The Strange Grace of Players Trading Places

image via Flickr user abbygdawson (click-through)

You would be hard-pressed to find another franchise that’s had a two-day period the likes of the Astros recent whirlwind. Not only in terms of volume of activity, but when you consider that the Astros traded away the two players who have defined the team for the last decade. Two pillars, gone, in two days.

As I mention occasionally, deep down I’m an Astros fan (despite a recent diversion to the Mariners). I grew up on them, cut my teeth in the Astrodome, etc. Lance Berkman has been one of my favorites since he played at Rice University in Houston. He’s charming and self-deprecating (“I think any great performer or athlete has to have a little bit of a gut to be great.” – from an interview with Dan Patrick). He has a sweet swing. In short, he’s a great franchise player, who is both likable and awesome.

Oswalt isn’t as likable, but his manner of pitching makes up for that. He’s always had a somewhat distinct style, with his hard, straight fastball, excellent command and a loopy curveball. His stern-faced business-like manner was the counterweight to Berkman’s more jovial nature.

Other Astros came and went–great players and nobodies–but there was always the feeling that Berkman and Roy-O would be around. They were the main planetary bodies and the rest of the team orbited around them. They were drafted by the Astros and came up with the Astros, signing large contracts when they didn’t need to. If timelessness and aesthetic consistency is your baseball jam, then these two were Hall of Famers.

They’re gone now. Both of them. In days. Even from my displaced POV, this is a shock. Like if your parents sold off your childhood home and moved to a condo without telling you. Reasonable, yes, and probably necessary. But strange and disconcerting nonetheless.

The sense that there’s nowhere left to go home to. But that’s growing up for you, and growing older, and the most any of us can do is make a home with what we have, right where we’re at.

Today, I’ve got my Berkman t-shirt on. It’s clean, and fits me well. And I look forward to see him wear Yankee pinstripes, odd as that may be to say. Great players should play on big stages, and though he’s past his greatest days, his swing is still pretty and he does well what the Yankees like in their players: getting on base and playing well calmly. Same, too, for Roy Oswalt, though he’ll be in the same league. He’ll show some new fans what he does well, and that’s something.

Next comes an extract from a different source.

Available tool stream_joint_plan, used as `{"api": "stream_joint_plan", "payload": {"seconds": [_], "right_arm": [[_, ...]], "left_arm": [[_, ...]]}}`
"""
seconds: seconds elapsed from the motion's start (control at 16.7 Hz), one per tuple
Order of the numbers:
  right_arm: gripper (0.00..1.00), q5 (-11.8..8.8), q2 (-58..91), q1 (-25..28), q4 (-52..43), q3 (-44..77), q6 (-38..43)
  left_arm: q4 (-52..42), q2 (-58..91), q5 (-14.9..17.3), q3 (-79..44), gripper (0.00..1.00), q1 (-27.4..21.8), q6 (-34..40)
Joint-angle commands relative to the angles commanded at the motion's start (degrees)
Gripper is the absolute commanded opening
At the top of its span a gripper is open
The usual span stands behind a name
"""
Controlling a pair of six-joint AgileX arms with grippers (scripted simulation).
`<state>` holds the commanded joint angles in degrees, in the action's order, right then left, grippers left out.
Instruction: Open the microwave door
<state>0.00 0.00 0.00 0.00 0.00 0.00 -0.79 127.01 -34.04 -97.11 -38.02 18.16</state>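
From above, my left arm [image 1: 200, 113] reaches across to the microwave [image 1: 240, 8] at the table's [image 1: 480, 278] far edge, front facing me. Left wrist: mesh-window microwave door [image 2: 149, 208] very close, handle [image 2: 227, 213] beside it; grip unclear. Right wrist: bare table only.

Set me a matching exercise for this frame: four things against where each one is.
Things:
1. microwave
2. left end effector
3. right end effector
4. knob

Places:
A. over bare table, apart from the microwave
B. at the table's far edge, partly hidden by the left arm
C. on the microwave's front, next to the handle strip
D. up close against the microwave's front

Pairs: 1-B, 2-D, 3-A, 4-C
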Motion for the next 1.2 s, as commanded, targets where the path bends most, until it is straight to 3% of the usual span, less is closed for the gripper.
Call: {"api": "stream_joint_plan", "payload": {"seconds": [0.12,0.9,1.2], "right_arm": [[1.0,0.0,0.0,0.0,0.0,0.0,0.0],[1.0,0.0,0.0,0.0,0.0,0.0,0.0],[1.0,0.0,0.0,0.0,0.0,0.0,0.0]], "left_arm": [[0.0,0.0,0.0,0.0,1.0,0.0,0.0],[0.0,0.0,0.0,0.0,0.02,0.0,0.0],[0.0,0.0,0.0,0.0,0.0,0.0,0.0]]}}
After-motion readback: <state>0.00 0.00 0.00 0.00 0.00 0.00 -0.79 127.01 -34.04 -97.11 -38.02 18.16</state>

There is pleasure to be had in seeing something well-known and beloved in a different setting. You can’t stand still, after all. You’ve got to move forward.

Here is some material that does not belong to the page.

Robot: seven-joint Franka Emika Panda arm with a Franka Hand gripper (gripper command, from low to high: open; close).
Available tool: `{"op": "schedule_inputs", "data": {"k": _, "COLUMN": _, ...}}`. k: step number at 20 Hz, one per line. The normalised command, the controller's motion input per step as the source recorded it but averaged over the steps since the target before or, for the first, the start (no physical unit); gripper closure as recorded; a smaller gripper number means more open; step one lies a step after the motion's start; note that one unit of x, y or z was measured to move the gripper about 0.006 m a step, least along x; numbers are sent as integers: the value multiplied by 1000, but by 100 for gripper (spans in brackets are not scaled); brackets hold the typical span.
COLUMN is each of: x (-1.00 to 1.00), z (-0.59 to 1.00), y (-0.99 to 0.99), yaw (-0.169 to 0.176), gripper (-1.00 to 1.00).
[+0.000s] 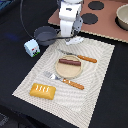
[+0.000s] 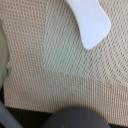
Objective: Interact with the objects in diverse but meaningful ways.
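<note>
While hand (image 1: 75, 36) hovers, saucepan (image 1: 46, 35) just beside

We see soft, even light with faint shadows; both views look blurry and low in detail, the wrist view's close foreground most unfocused.

I found no words, brand names or numbers I could read in either view. The carton (image 1: 32, 47), just off the placemat's (image 1: 100, 75) far corner on the table (image 1: 112, 107), bore a green mark, too blurred to make out.
</note>
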Motion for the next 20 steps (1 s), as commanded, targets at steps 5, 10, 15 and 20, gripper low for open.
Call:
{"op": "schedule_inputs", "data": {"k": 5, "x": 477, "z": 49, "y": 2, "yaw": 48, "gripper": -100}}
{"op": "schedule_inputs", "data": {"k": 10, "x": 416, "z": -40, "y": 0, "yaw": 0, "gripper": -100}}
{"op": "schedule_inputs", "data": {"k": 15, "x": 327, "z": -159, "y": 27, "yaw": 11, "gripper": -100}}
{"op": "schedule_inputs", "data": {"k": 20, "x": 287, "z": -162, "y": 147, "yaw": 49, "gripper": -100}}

Jump to: it’s a couple of days since I wrote the above. I’ve watched Berkman play in two games. In the first, he went oh-fer. Today, he had a ringing single. In a reverse of roles, I was as glad as a parent to see him get his first Yankee hit. Watching Lance make his way in the big wide world, out of the comfort zone of Houston. When others bestowed praise on him, I accepted it personally.

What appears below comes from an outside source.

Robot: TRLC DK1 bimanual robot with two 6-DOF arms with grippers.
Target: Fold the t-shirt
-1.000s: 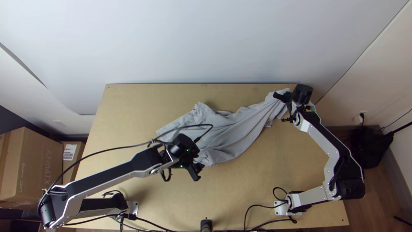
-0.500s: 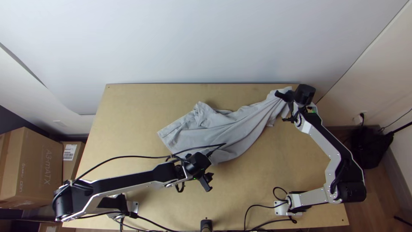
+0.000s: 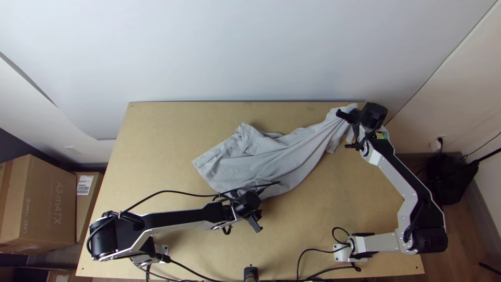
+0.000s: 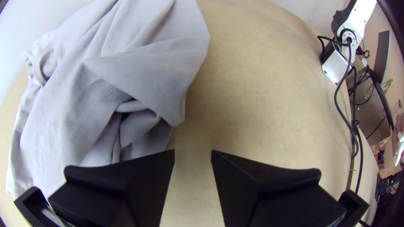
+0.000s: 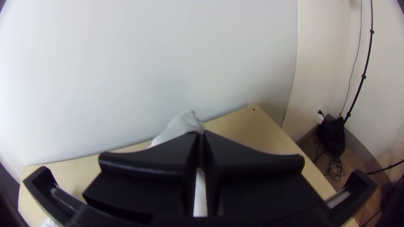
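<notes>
A light wooden table [image 3: 323,209] is stretching beneath the two grippers. On it, a grey T-shirt [image 3: 266,159] is lying crumpled, its broad part spreading beyond the left gripper [image 3: 254,223] and its other end narrowing into long folds toward the right gripper [image 3: 350,121], which is pinching it. The right arm's base [image 3: 342,254] is standing nearer the table's front edge than either gripper.

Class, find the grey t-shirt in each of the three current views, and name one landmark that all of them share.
Top view: t-shirt in loose folds over the middle of the table, one end drawn towards its far right corner.
Left wrist view: folds beyond one finger of the open left gripper.
Right wrist view: a bunched end, pinched in the right gripper.
Shared landmark: the wooden table.
</notes>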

The brain adjusts quickly to change, even if previously the prospect seemed unbearable. My brain’s new challenge is to accept the Lance Berkman of the Yankees, and the Roy Oswalt of the Phillies, and to get on with it, taking pleasure where I may as the Astros (slowly) nurture new heroes. After all, Chris Johnson‘s having a pretty good month….

2 Responses to “The Strange Grace of Players Trading Places”

  • I can understand what you’re saying. Growing up as I did in the late 70s, for me, it was inconceivable that Reggie Jackson should be in any other uniform than New York’s. (This was before I knew about his early career. Seeing Patrick Ewing not in a Knicks uniform was bizarre as well. And I could never, ever imagine seeing Jeter or Rivera in another uniform. It would be awful. But, as you said, it is time for the next generation of Oswalts and Berkmans to come up.

  • You bring up a good point, Paul, which is the perhaps irrational fear that no one will ever rise to take their place when the team’s generational core members leave.